• [Work to be completed]:
Look through the records below and collect all lines that hold the string "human".

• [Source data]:
>>

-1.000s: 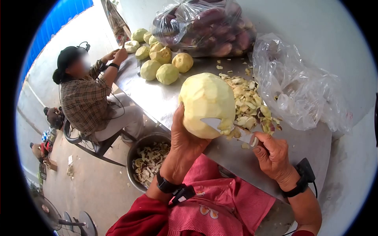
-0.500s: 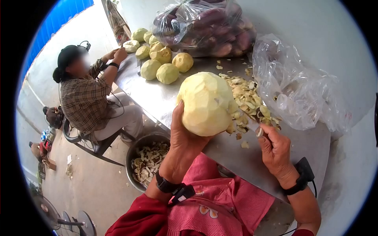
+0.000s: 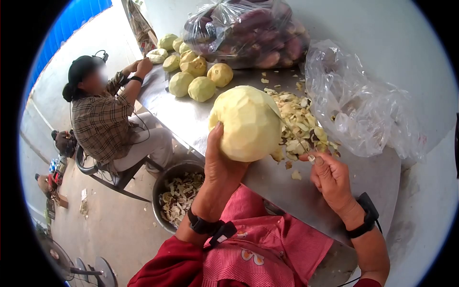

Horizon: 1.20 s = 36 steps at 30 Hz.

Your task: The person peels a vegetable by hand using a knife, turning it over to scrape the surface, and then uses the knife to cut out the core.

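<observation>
A large, round, pale yellow peeled root vegetable (image 3: pixel 246 124) rests up in my left hand (image 3: pixel 222 167), the thumb along its left side and the other fingers hidden beneath it. Its surface shows flat facets from cutting. My right hand (image 3: pixel 330 177) is closed around a knife (image 3: pixel 296 138). The thin blade appears almost edge-on and points up and left, its tip at the vegetable's right side. Behind the vegetable, a heap of peelings (image 3: pixel 299 112) lies on the metal table (image 3: pixel 272 186).
Several peeled vegetables (image 3: pixel 201 88) sit farther back on the table. A clear bag of purplish produce (image 3: pixel 248 36) and a crumpled plastic bag (image 3: pixel 354 105) stand by the wall. A metal basin (image 3: pixel 156 203) of peelings is on the floor. A person (image 3: pixel 103 115) sits at left.
The vegetable has turned in my left hand and shifted slightly left. My right hand has tilted the knife, so its blade shows narrower against the vegetable's right side.
</observation>
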Tool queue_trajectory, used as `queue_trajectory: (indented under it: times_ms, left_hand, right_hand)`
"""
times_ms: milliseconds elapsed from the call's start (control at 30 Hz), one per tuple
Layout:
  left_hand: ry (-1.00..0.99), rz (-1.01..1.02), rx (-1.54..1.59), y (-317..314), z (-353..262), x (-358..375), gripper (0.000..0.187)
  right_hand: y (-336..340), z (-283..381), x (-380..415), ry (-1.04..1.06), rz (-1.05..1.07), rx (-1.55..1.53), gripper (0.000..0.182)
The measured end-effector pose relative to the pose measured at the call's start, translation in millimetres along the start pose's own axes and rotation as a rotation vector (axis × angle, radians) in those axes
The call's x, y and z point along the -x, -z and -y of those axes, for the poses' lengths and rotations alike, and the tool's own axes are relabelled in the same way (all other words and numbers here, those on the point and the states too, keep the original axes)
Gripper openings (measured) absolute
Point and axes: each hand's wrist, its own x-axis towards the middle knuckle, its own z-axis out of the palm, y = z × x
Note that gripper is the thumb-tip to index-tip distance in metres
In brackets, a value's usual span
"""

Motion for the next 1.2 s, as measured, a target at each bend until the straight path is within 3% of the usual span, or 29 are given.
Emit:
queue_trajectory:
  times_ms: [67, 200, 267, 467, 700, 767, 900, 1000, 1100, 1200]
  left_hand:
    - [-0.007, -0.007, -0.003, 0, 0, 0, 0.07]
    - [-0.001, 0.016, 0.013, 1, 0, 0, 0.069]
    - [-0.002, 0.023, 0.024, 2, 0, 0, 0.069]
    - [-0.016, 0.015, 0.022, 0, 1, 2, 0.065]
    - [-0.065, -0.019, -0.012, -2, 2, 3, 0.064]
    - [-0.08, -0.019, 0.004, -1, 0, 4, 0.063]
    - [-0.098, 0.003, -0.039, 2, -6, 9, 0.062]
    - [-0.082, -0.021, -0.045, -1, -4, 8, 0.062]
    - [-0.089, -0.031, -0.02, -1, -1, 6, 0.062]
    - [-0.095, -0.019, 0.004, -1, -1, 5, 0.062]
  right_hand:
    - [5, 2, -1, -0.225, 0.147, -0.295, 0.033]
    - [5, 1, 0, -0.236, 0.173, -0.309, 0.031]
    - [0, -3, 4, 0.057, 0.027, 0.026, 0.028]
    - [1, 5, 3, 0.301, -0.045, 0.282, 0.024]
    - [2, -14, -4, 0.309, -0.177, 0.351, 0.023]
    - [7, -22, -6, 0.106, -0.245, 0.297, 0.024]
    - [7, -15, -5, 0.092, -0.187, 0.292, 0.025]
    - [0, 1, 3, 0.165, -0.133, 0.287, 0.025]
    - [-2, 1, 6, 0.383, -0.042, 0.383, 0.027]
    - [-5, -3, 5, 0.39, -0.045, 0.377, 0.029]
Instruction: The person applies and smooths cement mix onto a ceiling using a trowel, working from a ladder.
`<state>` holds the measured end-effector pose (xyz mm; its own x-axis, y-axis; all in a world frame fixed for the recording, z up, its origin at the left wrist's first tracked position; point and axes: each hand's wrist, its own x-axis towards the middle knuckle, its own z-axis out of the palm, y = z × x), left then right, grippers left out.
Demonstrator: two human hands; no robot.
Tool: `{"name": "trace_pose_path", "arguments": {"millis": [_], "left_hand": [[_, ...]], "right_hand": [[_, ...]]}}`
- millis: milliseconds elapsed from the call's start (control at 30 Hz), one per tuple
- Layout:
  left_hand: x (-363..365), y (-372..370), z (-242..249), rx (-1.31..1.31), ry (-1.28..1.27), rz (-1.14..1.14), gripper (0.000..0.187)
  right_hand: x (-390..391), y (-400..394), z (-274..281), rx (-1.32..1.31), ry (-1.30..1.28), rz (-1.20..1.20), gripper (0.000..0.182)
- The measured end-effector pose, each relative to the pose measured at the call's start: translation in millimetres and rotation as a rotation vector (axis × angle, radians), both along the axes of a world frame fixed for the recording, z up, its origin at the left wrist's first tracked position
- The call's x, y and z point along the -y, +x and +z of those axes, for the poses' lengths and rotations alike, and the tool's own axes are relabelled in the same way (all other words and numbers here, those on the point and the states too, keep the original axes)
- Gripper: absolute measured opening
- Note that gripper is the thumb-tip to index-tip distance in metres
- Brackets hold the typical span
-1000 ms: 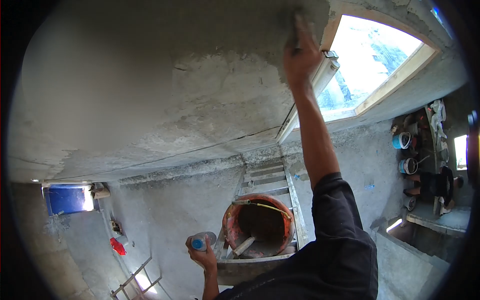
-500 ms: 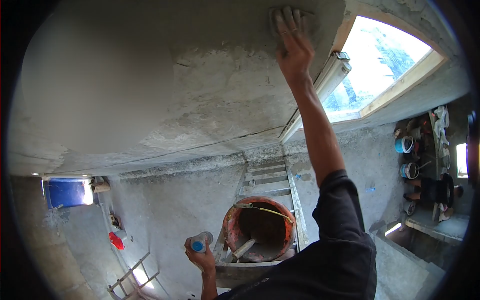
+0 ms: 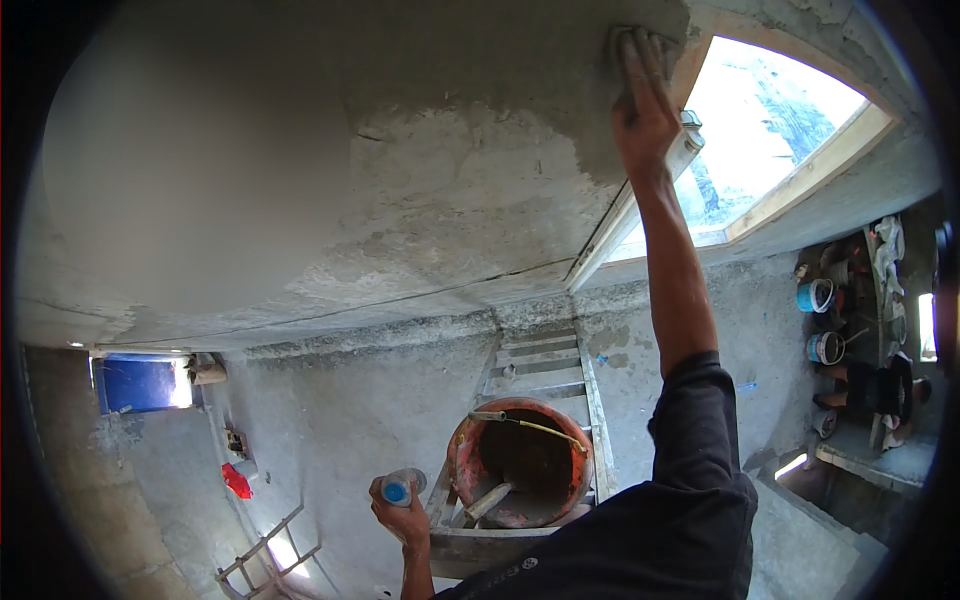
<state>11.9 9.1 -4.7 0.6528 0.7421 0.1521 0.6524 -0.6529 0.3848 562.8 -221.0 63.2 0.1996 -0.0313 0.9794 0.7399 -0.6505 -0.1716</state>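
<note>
High on the wall, at the edge of a darker, damp-looking patch, my right hand presses a flat grey pad against the surface beside the window frame. Its fingers lie over the pad and cover most of it. Low in the view, my left hand is wrapped round a clear plastic bottle with a blue cap. Just right of that bottle stands a red-orange bucket with grey residue inside. A tool's pale handle sticks out over the bucket's rim.
A ladder rises behind the bucket, over a wooden plank. The window's wooden frame borders the wall at right. Farther right, another person is near two buckets. A small red object lies at left.
My right hand has slid right along the wall with the pad, closer to the window frame. My left hand still holds the bottle in nearly the same place.
</note>
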Motion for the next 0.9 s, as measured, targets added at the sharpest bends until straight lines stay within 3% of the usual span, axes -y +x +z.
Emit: {"name": "trace_pose_path", "arguments": {"millis": [167, 233, 433, 567, 633, 667, 733, 900], "left_hand": [[-3.9, -3.1, -8.0, -0.005, 0.0, 0.001, 0.049], [-4.4, -3.2, -7.3, -0.008, 0.015, -0.003, 0.049], [-2.1, -7.8, -0.1, -0.007, -0.04, 0.01, 0.049], [-0.5, -7.4, 1.5, 0.003, -0.039, 0.002, 0.049], [-2.4, -2.3, -4.5, 0.018, -0.037, 0.007, 0.049], [-4.7, -2.7, -7.0, 0.016, -0.031, -0.002, 0.049], [-3.4, -2.1, -5.4, 0.01, -0.022, -0.011, 0.049], [0.8, 3.2, 0.3, 0.007, -0.004, -0.004, 0.044]], "right_hand": [[-7.3, -15.3, -70.3, -0.139, -0.115, -0.005, 0.065], [-8.2, -36.2, -77.8, -0.285, -0.223, 0.101, 0.063], [-2.5, -26.8, -19.3, -0.173, 0.079, -0.001, 0.062], [-20.3, -39.7, -40.7, -0.204, -0.026, -0.048, 0.059], [-26.2, -56.0, -41.1, -0.471, -0.047, -0.061, 0.058], [-24.3, -55.1, -36.2, -0.472, -0.045, -0.063, 0.058], [-19.2, -50.7, -18.9, -0.266, 0.095, -0.113, 0.056], [-26.5, -30.6, -18.1, -0.228, 0.07, -0.178, 0.052]]}}
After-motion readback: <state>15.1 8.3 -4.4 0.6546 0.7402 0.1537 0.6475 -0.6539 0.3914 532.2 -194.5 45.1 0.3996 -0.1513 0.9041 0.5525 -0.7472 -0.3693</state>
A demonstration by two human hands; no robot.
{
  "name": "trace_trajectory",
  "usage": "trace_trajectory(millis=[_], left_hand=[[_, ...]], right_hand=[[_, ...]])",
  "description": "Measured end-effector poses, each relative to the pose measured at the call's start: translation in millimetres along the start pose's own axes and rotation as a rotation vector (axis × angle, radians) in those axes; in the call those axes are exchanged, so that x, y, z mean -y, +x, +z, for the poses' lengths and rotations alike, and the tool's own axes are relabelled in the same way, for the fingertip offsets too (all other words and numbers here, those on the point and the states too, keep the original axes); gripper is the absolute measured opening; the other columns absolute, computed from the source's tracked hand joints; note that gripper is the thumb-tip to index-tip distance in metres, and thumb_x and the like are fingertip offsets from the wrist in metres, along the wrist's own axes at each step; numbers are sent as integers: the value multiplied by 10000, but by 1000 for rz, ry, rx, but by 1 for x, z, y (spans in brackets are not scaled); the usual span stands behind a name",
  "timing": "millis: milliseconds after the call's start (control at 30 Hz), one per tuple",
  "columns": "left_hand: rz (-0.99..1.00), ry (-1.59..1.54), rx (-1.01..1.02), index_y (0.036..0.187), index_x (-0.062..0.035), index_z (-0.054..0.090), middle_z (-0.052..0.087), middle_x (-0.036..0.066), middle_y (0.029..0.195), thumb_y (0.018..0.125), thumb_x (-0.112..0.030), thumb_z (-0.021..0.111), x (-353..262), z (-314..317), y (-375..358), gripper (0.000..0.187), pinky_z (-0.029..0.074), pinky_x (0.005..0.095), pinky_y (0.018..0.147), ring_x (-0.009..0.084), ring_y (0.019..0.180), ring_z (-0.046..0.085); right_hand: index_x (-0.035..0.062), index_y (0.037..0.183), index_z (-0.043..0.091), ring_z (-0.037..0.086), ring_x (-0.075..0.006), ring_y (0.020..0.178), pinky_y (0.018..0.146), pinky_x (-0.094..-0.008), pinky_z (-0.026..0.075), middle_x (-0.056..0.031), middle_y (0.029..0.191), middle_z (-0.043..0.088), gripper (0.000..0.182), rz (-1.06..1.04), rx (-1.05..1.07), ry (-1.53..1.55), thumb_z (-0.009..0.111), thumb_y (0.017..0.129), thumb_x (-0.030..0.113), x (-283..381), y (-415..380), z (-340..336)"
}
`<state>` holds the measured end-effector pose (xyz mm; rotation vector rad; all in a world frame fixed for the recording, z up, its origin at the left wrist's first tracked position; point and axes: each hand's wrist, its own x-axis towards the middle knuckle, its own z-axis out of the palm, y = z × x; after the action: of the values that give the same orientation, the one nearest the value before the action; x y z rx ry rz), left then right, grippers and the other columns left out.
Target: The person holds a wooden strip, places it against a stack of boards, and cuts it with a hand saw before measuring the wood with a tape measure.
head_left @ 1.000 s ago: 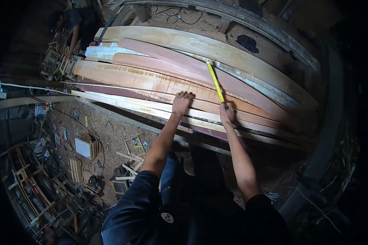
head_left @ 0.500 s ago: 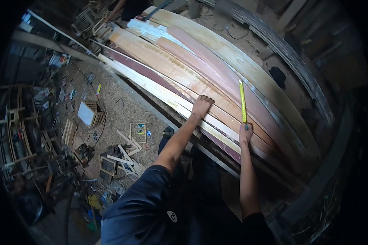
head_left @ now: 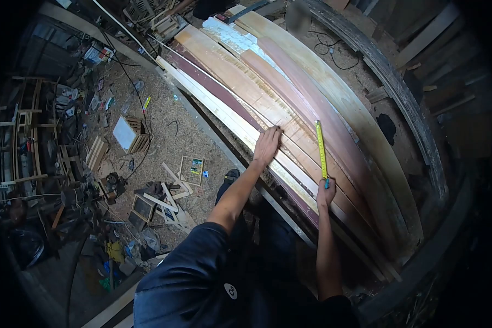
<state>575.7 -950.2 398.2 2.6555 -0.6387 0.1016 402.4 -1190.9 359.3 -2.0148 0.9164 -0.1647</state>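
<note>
Long wooden planks [head_left: 290, 104] lie side by side in a slanting stack in front of me. My left hand [head_left: 267, 146] is on the near planks, its fingers bent over the edge of a narrow pale plank [head_left: 229, 112]. Farther right, my right hand [head_left: 326, 194] is closed around a tape measure [head_left: 326, 183], whose case is mostly hidden by the fingers; a bit of blue-green shows. Its yellow blade [head_left: 321, 150] sticks out away from me over the reddish planks, with the hooked end above a pinkish board [head_left: 306, 90].
A long dark beam [head_left: 388, 71] curves along the far side. Sawdust covers the floor [head_left: 164, 136] at left, with scrap wood [head_left: 172, 199], a small wooden frame [head_left: 192, 170] and a pale-topped crate [head_left: 127, 135]. Part of another person [head_left: 208, 6] shows at the top.
The view has shifted, so the planks sit a little farther right. My left hand's fingers look less tightly curled. The tape's free end has swung slightly left and lower in view.
</note>
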Motion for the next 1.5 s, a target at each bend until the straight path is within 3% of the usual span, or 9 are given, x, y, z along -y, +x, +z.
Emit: trace_trajectory(millis=[233,600,667,1033,1100,1233,1367,1433,1500], left_hand=[[144,28,142,1148,-104,553,551,59,1136,839,-217,590,25,18,-35,331,395,334,927,203,1070,502],[218,171,283,1061,-150,574,578,-8,1054,812,-234,595,28,12,-19,264,361,391,957,164,1109,486],[218,201,245,1050,-161,576,580,-15,1036,822,-222,572,27,12,-17,236,366,384,943,158,1096,493],[158,96,240,1018,-152,582,588,-4,1032,852,-171,507,20,18,-2,184,395,355,903,177,1041,533],[99,-75,-46,1069,-99,557,566,47,1073,865,-152,497,14,14,-6,219,401,364,913,205,1034,532],[148,-34,403,1142,-48,525,512,95,1211,840,-289,616,14,-2,-36,397,386,383,975,240,1156,478],[305,158,439,1206,-81,515,446,95,1353,806,-398,667,29,2,-66,533,315,371,1075,250,1257,413],[330,200,343,1197,-99,514,494,78,1296,845,-324,614,38,18,-70,430,342,364,1046,232,1208,457],[320,218,471,1169,-101,517,538,44,1231,875,-220,527,42,26,-64,317,381,341,1000,209,1150,497]], right_hand=[[6,817,559,552,-323,735,693,-441,430,-165,758,556,213,-60,36,-50,574,811,218,16,-17,38],[8,848,551,495,-153,666,623,-316,418,-64,703,518,175,-99,49,-17,554,878,181,21,-36,43],[10,908,572,583,-314,765,721,-410,451,-176,804,589,229,-12,112,12,572,839,229,26,-45,40],[-1,872,574,576,-355,766,711,-453,444,-188,811,589,241,-25,34,-38,580,825,234,35,-27,36],[-6,845,560,574,-372,772,714,-468,438,-198,809,586,244,-92,-27,-93,581,812,235,27,-15,37],[-5,843,557,573,-378,784,721,-470,435,-200,805,582,256,-68,3,-107,579,805,247,24,-15,35],[0,853,559,571,-379,783,724,-472,435,-200,812,585,253,-57,14,-69,582,804,248,19,-28,40],[11,874,556,531,-210,669,651,-367,437,-106,711,545,224,-104,10,-92,562,869,234,13,-35,45],[8,884,557,545,-215,687,667,-367,441,-109,725,555,231,-103,24,-132,567,872,238,15,-38,48]])
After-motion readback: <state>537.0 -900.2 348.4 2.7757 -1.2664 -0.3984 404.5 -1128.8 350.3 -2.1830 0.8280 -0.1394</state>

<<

• [Completed exercise]:
Demonstrator: two human hands; no robot.
A demonstration by two human hands; no robot.

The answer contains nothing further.